== Directions ==
Keep every line in which "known" occurs and drop the rest of the data.

== Collected data ==
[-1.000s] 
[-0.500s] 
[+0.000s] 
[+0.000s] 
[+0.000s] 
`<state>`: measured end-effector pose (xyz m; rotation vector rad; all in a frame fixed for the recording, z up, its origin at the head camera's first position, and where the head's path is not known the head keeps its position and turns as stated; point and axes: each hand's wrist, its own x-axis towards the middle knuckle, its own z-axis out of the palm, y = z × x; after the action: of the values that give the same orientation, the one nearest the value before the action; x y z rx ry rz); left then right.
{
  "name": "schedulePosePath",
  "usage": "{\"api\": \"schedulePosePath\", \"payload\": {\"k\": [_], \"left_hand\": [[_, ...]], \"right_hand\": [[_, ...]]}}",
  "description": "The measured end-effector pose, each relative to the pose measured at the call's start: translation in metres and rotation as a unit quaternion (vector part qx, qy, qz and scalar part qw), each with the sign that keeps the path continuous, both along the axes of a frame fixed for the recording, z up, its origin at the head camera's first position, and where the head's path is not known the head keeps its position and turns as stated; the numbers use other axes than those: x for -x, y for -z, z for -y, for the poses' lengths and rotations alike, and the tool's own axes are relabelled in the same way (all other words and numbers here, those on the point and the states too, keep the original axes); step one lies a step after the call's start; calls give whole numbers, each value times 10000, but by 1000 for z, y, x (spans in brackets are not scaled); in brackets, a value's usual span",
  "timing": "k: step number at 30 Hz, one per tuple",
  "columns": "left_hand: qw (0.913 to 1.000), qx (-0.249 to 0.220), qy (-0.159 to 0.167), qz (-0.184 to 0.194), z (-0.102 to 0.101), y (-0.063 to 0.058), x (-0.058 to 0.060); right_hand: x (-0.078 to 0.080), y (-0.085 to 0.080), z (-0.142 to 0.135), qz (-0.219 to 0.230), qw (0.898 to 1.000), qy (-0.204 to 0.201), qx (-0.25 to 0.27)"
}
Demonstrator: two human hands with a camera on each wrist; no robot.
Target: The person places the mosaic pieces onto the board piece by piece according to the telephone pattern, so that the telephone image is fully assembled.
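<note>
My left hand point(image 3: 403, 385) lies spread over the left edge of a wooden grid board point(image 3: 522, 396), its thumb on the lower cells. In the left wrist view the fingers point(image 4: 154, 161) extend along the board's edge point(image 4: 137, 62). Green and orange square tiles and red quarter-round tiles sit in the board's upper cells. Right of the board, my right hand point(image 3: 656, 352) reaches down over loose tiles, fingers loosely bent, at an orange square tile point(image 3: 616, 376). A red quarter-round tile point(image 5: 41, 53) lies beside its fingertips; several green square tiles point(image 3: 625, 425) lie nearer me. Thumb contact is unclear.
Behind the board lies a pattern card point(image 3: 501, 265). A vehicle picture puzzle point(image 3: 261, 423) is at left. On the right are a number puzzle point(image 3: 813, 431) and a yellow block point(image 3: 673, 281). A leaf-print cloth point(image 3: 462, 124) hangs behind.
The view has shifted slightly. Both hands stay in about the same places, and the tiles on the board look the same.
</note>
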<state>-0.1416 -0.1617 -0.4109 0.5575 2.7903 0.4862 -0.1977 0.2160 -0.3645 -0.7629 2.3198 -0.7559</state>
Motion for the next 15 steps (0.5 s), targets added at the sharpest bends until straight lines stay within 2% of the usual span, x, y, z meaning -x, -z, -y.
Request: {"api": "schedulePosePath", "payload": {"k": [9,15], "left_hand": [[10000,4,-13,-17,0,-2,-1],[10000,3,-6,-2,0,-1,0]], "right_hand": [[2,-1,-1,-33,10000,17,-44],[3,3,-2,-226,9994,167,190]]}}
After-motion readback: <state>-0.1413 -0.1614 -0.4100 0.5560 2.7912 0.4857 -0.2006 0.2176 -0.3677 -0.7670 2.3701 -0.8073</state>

== Solution for this problem ==
`<state>`: measured end-effector pose (xyz m; rotation vector rad; all in a frame fixed for the recording, z up, its origin at the head camera's first position, and where the head's path is not known the head keeps its position and turns as stated; point and axes: each hand's wrist, its own x-axis towards the middle knuckle, its own z-axis out of the palm, y = z × x; after the action: of the values that give the same orientation, the one nearest the value before the action; x y z rx ry rz); left then right.
  "description": "The measured end-effector pose, each relative to the pose measured at the call's start: translation in metres and rotation as a unit quaternion (vector part qx, qy, qz and scalar part qw), each with the sign that keeps the path continuous, both along the axes of a frame fixed for the recording, z up, its origin at the head camera's first position, and where the head's path is not known the head keeps its position and turns as stated; the numbers use other axes than those: x for -x, y for -z, z for -y, for the poses' lengths and rotations alike, and the tool's own axes are relabelled in the same way (all other words and numbers here, those on the point and the states too, keep the original axes); step one lies a step after the call's start; calls give whole numbers, each value times 10000, but by 1000 for z, y, x (spans in brackets are not scaled); in brackets, a value's usual span",

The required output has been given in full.